__Activity__:
The entire listing that follows must be repeated exactly, pictures excluded.

__Collected material__:
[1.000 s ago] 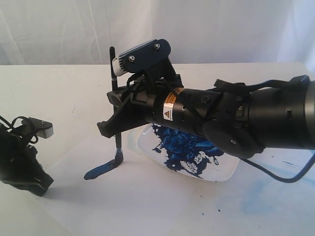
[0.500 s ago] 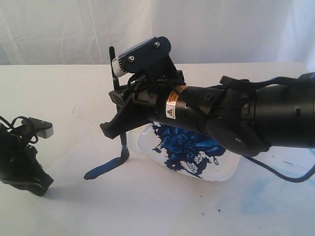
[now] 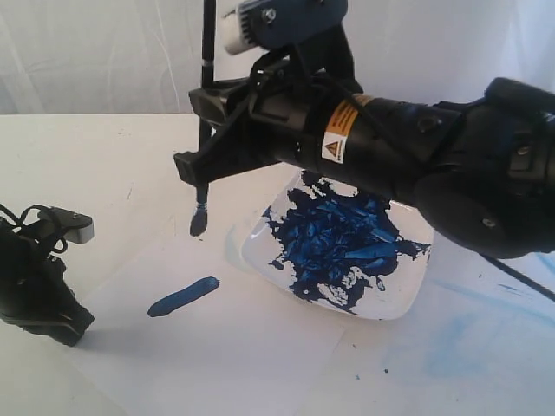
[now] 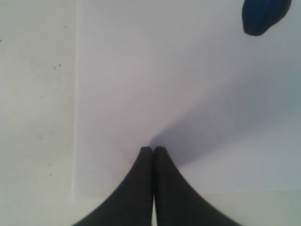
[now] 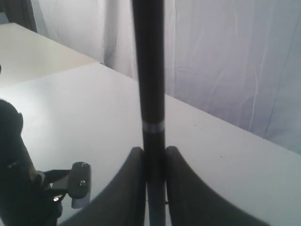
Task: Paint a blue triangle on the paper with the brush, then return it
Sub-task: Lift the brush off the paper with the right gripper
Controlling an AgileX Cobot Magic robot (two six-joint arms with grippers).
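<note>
Brush [image 3: 207, 43] upright in right end effector [image 3: 200, 172] w/ tip above paper [image 3: 243, 347].

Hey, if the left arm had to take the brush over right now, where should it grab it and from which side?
Probably the bare black handle of the brush above the right end effector, approached level from the left. The brush stands upright, the arm fills the right side, and the bristles below are coated in blue paint.
</note>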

__Completed task__:
[1.000 s ago] 
[0.500 s ago] 
[now] 
[now] 
[now] 
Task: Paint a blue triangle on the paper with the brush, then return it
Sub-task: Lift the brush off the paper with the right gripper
Controlling an AgileX Cobot Magic robot (two six-joint arms with grippers).
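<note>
Brush [image 3: 207, 43] upright in right end effector [image 3: 200, 172] w/ tip above paper [image 3: 243, 347].

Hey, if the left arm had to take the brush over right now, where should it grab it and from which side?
Probably the bare black handle of the brush above the right end effector, approached level from the left. The brush stands upright, the arm fills the right side, and the bristles below are coated in blue paint.
</note>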

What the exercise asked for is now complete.